For all its seven-star hotels, gargantuan malls and man-made islands visible from space, the most startling thing about Dubai is its age, or lack of it. Circa 1970, the city was little more than a sand pit—there was no official flag, no roads to speak of, very few buildings (let alone anything over 50 floors) and certainly no tourists. But since the formation of the United Arab Emirates (UAE) in 1971, this piece of scrubby desert on the Arabian Gulf has been transformed into one of the world's richest and fastest-growing economies.

Boasting the cockiness that comes with youth, the trade-driven city continues to develop at a breakneck pace, and a citywide army of cranes keeps the skyline in constant flux. New hotels, office blocks and residential areas are thrown up almost overnight and yet are still unable to sate the waves of tourists and expat workers that continue to flood into town.

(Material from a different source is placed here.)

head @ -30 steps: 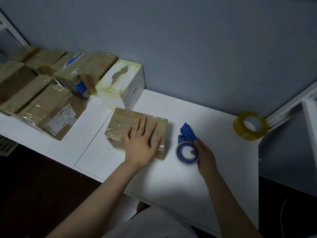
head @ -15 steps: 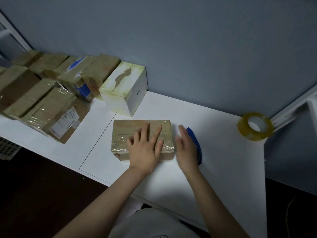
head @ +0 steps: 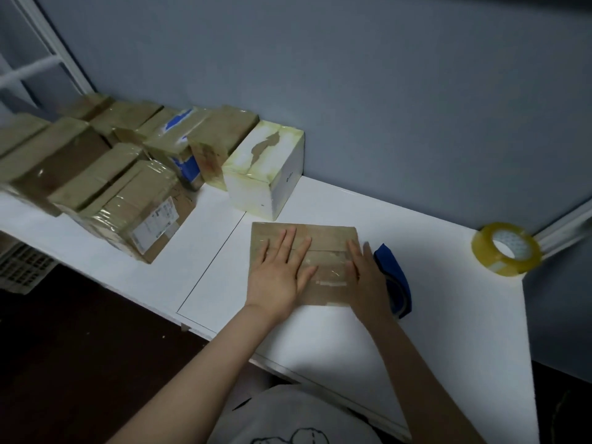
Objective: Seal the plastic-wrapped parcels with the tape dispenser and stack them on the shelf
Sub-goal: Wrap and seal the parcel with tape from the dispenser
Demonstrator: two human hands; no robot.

Capitalizing on its unique location as the crossroads between Asia, Europe and Africa, Dubai has grabbed the position of trade, commercial and financial hub for the region. On the outskirts of the troubled Middle East—Iran and Saudi Arabia are near neighbors—Dubai is an oasis of stability. Free from political upheaval, the city actively courts the world's businesses through cluster concepts. Services zones such as Dubai Media City, Dubai Internet City and the Knowledge Village offer tax breaks and 100 percent ownership (outside of the free zones, businesses need a local partner). The age of pearling and black gold is long over, and now international media ventures and Dubaian dotcoms fill the city's coffers.

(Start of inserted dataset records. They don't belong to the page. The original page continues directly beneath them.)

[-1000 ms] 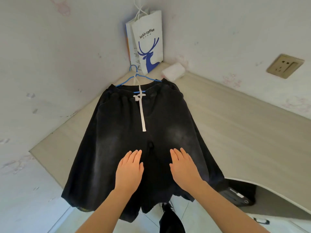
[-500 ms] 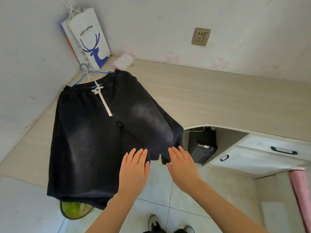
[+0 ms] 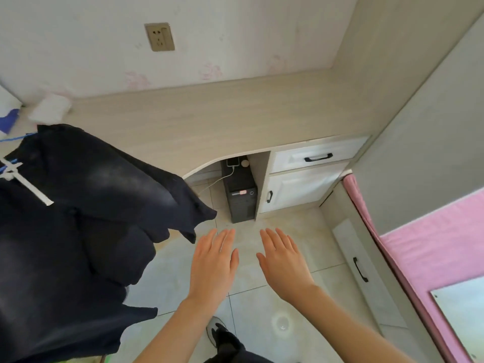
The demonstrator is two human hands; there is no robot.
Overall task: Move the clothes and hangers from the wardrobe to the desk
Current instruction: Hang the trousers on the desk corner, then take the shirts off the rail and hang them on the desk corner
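Black shorts (image 3: 91, 205) drape over the table (image 3: 209, 121) edge, their blue hanger (image 3: 18, 138) mostly hidden, a computer tower (image 3: 242, 195) beneath the table, left hand (image 3: 213, 265) and right hand (image 3: 284, 263) flat, empty, before it

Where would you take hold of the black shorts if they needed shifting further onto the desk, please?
Probably the leg hem of the black shorts, reached from the right: it juts free past the desk edge, nearest the open left hand. The blue hanger lies farther left.

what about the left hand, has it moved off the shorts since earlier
Yes. The left hand lay flat on the shorts on the desk; now it hovers over the floor, right of their hem.
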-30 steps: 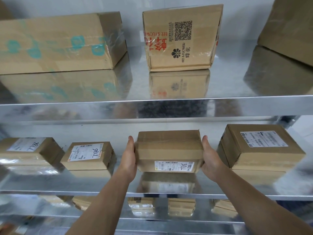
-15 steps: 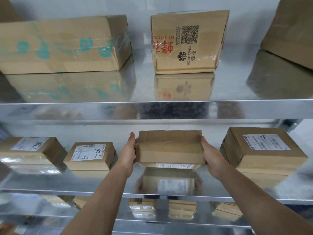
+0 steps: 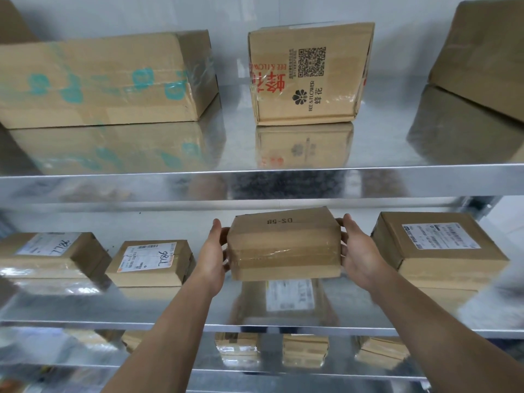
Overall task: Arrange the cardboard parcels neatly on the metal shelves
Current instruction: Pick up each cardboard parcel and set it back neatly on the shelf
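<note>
A small taped cardboard parcel (image 3: 283,248) marked "DZ-58" hangs just above the middle metal shelf (image 3: 198,310), its label side turned down and mirrored in the metal. My left hand (image 3: 214,258) grips its left end and my right hand (image 3: 358,255) grips its right end. Other parcels stand on the same shelf: two labelled ones at the left (image 3: 54,255) (image 3: 150,263) and a larger labelled one at the right (image 3: 436,246).
The upper shelf (image 3: 255,182) carries a long box with teal tape (image 3: 105,80), a "Bee & Flower" box (image 3: 309,75) and a big box at the far right (image 3: 487,63). Several small parcels (image 3: 304,350) sit on the lower shelf.
Both hands have lifted the parcel off the shelf and tipped it forward, so the white label that faced me now faces down and the "DZ-58" side shows on top.
</note>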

The wooing of the tourist dollar has been just as aggressive and even more successful. Despite lacking any deep-rooted public culture or heritage and suffering from overpowering heat and humidity during the summer months of May through September, the city attracted more than five million visitors last year and plans to double that number by 2010. Its success lies in appealing to the basics: sun, sea and shopping, with lavish creature comforts on offer at every turn. Immaculate five-star hotels with white-sand beaches line the coast of Jumeirah, more than 30 shopping malls satisfy retail therapists, and the annual Dubai Shopping Festival in January and February brings in an average of 2.6 million spenders who leave some US$2.5 billion lighter. Add to that a liberated and bustling entertainment scene and top-notch cuisine, and the appeal becomes evident.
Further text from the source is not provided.